WHAT IS REQUIRED: From the listing below, pull out the lines that hold "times".
■ ■ ■
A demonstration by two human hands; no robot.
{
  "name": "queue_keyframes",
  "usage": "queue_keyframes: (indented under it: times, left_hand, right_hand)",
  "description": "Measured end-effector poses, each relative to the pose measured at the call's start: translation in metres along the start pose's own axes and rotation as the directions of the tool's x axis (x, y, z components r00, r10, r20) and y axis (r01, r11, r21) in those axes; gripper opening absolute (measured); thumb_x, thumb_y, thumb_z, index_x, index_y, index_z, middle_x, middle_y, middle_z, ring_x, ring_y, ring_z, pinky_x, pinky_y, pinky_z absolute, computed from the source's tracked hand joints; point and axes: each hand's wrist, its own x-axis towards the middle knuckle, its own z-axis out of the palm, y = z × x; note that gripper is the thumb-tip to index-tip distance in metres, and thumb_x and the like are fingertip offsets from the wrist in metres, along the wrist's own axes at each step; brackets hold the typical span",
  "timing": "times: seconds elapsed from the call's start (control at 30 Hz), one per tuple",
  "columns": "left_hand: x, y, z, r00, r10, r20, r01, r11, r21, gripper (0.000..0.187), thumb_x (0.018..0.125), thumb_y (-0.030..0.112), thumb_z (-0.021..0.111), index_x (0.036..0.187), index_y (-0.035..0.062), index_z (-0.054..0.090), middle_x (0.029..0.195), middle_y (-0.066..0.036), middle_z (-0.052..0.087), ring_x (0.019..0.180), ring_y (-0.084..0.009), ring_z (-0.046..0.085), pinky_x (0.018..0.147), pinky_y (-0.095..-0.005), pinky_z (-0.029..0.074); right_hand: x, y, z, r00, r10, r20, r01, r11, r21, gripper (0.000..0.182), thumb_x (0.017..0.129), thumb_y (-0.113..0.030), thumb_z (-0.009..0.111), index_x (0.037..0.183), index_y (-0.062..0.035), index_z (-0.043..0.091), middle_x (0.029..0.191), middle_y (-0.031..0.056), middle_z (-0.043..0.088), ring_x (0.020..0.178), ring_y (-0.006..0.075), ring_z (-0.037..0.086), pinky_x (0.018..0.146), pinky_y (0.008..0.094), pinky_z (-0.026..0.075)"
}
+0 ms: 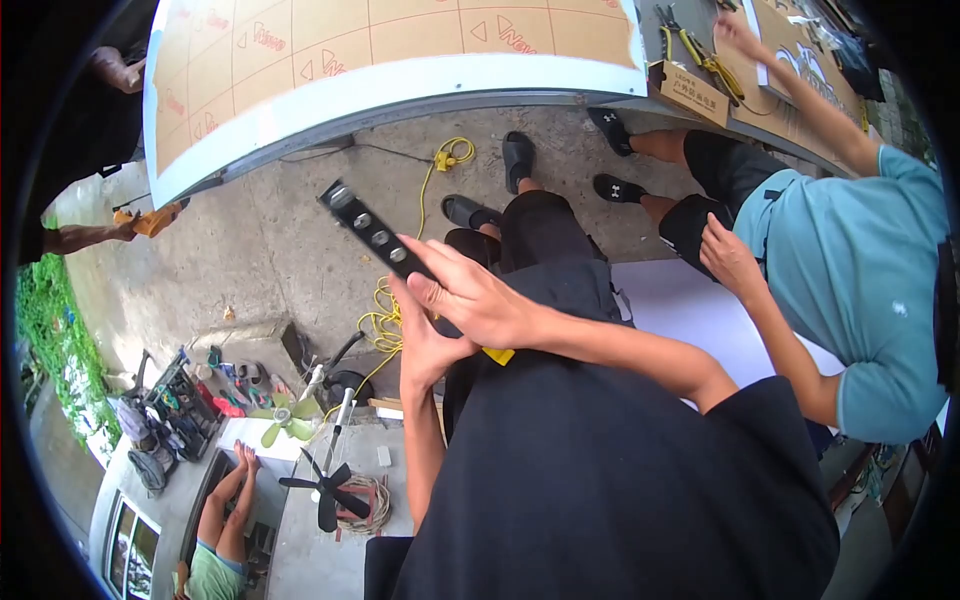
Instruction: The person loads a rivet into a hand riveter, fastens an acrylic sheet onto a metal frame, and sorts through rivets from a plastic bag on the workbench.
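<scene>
A long black bar (365, 226) with several silver round pieces along its face slants up and to the left in front of my body. My right hand (480, 300) is wrapped over its lower end, fingers along the bar. Below it, my left hand (428, 345) closes on the same end from the other side, and the two hands touch. The bar's lower end is hidden by my hands. A small yellow thing (498, 355) shows beneath my right wrist.
A white-edged panel (400, 90) with brown printed covering spans the top. At right, a teal-shirted co-worker (840, 270) reaches toward tools (700, 60) by a cardboard box (690, 92). Another person holds an orange tool (155, 220) at left. Yellow cable (385, 325) and fans (325, 492) lie lower left.
</scene>
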Motion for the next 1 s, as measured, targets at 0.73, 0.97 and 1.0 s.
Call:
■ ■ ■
PROBLEM SOLUTION:
  "usage": "queue_keyframes: (indented under it: times, left_hand, right_hand)",
  "timing": "times: seconds elapsed from the call's start (control at 30 Hz), one per tuple",

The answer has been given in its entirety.